Dataset section
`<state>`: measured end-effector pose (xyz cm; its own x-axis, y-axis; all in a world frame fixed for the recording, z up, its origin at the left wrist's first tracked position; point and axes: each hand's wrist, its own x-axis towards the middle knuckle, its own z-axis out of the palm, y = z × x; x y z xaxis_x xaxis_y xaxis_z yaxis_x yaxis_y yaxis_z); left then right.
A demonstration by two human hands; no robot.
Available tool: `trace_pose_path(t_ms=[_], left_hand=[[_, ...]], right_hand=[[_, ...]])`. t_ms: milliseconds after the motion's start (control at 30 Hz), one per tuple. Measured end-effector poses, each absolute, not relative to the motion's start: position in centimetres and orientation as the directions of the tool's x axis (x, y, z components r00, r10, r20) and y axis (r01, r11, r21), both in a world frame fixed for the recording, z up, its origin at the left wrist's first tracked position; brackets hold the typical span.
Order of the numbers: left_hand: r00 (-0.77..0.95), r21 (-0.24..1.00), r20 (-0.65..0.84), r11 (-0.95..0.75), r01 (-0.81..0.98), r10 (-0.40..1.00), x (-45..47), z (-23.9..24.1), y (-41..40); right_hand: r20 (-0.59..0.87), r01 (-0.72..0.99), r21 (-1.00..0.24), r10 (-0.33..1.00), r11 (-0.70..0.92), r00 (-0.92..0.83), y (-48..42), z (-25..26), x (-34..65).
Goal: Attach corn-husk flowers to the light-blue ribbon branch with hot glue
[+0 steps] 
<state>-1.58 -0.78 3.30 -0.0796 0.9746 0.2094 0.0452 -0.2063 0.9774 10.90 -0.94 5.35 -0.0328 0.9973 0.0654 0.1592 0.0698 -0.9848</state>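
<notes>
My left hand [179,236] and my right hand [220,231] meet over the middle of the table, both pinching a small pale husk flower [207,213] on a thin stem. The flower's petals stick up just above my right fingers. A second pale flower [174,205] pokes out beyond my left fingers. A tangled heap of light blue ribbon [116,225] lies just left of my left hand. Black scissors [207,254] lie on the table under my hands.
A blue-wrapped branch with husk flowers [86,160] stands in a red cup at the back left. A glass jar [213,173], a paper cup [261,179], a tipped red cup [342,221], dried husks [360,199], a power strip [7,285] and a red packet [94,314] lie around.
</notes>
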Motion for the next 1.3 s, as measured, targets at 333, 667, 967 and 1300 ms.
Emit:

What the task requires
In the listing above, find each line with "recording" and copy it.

Result of the task
`<state>`: measured end-effector pose (xyz cm; its own x-axis, y-axis; all in a world frame fixed for the recording, z up, its origin at the left wrist's first tracked position; point and axes: each hand's wrist, its own x-axis towards the middle knuckle, its own z-axis out of the palm, y = z × x; x y z xaxis_x xaxis_y xaxis_z yaxis_x yaxis_y yaxis_z); left then right.
Available tool: `trace_pose_path(t_ms=[_], left_hand=[[_, ...]], right_hand=[[_, ...]])`. t_ms: milliseconds after the motion's start (control at 30 Hz), one per tuple. Measured end-effector poses, each absolute, not relative to the motion's start: position in centimetres and orientation as the directions of the tool's x axis (x, y, z components r00, r10, r20) and y axis (r01, r11, r21), both in a world frame fixed for the recording, z up, its origin at the left wrist's first tracked position; brackets hold the typical span.

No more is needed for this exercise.